Cuonzo Martin hadn’t gotten around to viewing much film on Missouri men’s basketball’s Friday foe, Northern Kentucky, when asked after the season-opening rout of Incarnate Word on Wednesday.
But there’s one thing in particular the Tigers’ head coach remembered about the Norse and their NCAA Tournament team from last year.
“Good guard play,” Martin said. “They have really good guard play.”
For Northern Kentucky to earn that compliment from a former NBA guard is a testament to the program’s impressive adjustment to high-level competition in a short time frame.

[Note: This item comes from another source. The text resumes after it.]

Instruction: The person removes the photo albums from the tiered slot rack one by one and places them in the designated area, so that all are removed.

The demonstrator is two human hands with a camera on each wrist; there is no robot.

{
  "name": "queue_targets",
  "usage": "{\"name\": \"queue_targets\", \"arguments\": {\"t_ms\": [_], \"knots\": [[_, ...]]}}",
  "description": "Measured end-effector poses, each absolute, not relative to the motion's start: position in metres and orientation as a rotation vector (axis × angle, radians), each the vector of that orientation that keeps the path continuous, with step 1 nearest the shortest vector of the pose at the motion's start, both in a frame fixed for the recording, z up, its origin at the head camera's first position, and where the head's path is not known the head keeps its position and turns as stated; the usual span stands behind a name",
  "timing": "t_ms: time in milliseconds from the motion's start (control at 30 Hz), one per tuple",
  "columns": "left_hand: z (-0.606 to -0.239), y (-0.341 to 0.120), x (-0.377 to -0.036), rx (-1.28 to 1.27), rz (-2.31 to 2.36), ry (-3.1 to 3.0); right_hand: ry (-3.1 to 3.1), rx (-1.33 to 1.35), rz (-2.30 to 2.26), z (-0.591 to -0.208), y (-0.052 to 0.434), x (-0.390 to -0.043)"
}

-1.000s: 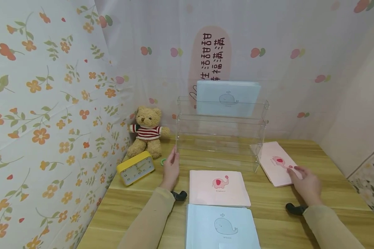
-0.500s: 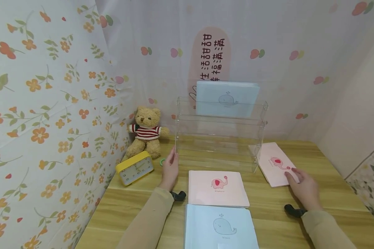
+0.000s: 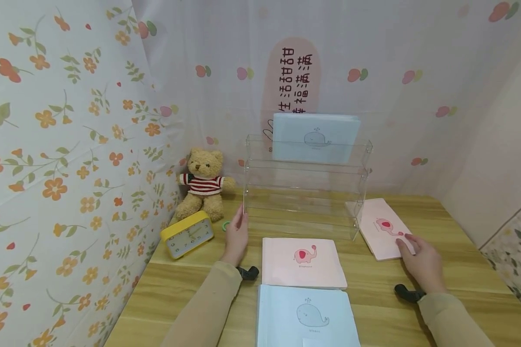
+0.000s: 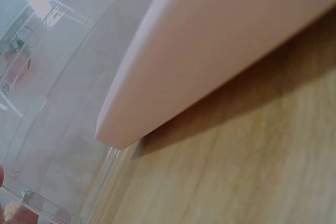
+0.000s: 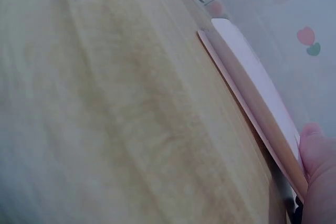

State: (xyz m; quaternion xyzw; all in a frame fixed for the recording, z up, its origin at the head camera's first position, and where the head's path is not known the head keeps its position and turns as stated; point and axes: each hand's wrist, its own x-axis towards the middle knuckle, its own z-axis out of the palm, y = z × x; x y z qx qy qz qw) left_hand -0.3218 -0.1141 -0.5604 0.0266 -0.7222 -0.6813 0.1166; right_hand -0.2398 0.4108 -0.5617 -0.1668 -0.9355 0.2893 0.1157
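Indoors, before a fruit-printed curtain up top, the left hand grips a clear rack mid-frame while the right hand pinches a pink booklet at frame right above the wood-grain table.

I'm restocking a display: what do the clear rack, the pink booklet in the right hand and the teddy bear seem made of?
Clear rack: probably glossy acrylic, possibly glass; it is see-through with bright glints.
Pink booklet: likely smooth card or paper; printed elephant, little shine.
Teddy bear: apparently plush fabric, its surface soft-looking and fuzzy.
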Motion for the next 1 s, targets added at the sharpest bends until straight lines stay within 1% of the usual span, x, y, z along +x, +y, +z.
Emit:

A Division II powerhouse for over four decades before joining the Atlantic Sun Conference in 2012, the Norse switched coaches (from Dave Bezold to John Brannen) and conferences (to the Horizon League) in 2015.
Four seasons later, Northern Kentucky has two NCAA Tournament appearances since the swap, including in 2019 when the 14th-seeded Norse played eventual national runner-up Texas Tech to a 15-point game.
Returning four starters from last year, Martin’s comment about the Norse having a talented backcourt is justified. Northern Kentucky’s top two returning scorers, senior Tyler Sharpe (14.4 points per game) and junior Jalen Tate (13.7) are each experienced and more than comfortable with the ball in their hands.
But the starter that’s missing from last year is a big one. Now graduated is forward Drew McDonald, the reigning Horizon League Player of the Year and Northern Kentucky’s all-time leader in points and rebounds.
Not only that, but Brannen, the man who led the Norse to their best stretch in program history, left to take the head coaching job at Cincinnati. Texas assistant and former South Carolina head coach Darrin Horn was hired to take the open slot, and Martin said he’s expecting a few play style changes from the new coach.
“Because I was consumed with Incarnate Word ... I’ll watch some film tonight on them,” Martin said about Northern Kentucky on Wednesday. “But the piece that I peeked in on just watching on my laptop, they play a little more zone than the team did last year because they have a new coach.”
It will take a little while to see just how effective Horn’s coaching philosophies are, but it appears he likes to push the tempo.
In Horn’s first season coaching South Carolina in 2008-09, the Gamecocks averaged 78.2 points per game, a top 20 mark nationally. That was preceded by five seasons at his alma mater, Western Kentucky, where the Hilltoppers placed in the top 35 in points per game every year of his tenure.
In Horn’s Northern Kentucky regular season debut Tuesday, a 105-55 rout of Cincinnati-Clermont, five of his players reached double-figures in scoring. So it would be a surprise if the Tigers’ held the Norse anywhere near the 26.8% shooting they held Incarnate Word to Wednesday.
Still, Horn knows that he has a hole to fill with the loss of McDonald. He stressed after Tuesday’s win that finding depth to coordinate with his four returning starters would be critical this year.
“I think it’s pretty clear to everybody that we have four guys that have some experience, that have produced and are really good players,” Horn said in a press conference video shared by Northern Kentucky’s men’s basketball’s Twitter account. “We’ve got to find a way to build kind of five through nine, I think.”
Tip-off is scheduled for 7 p.m. Friday at Mizzou Arena.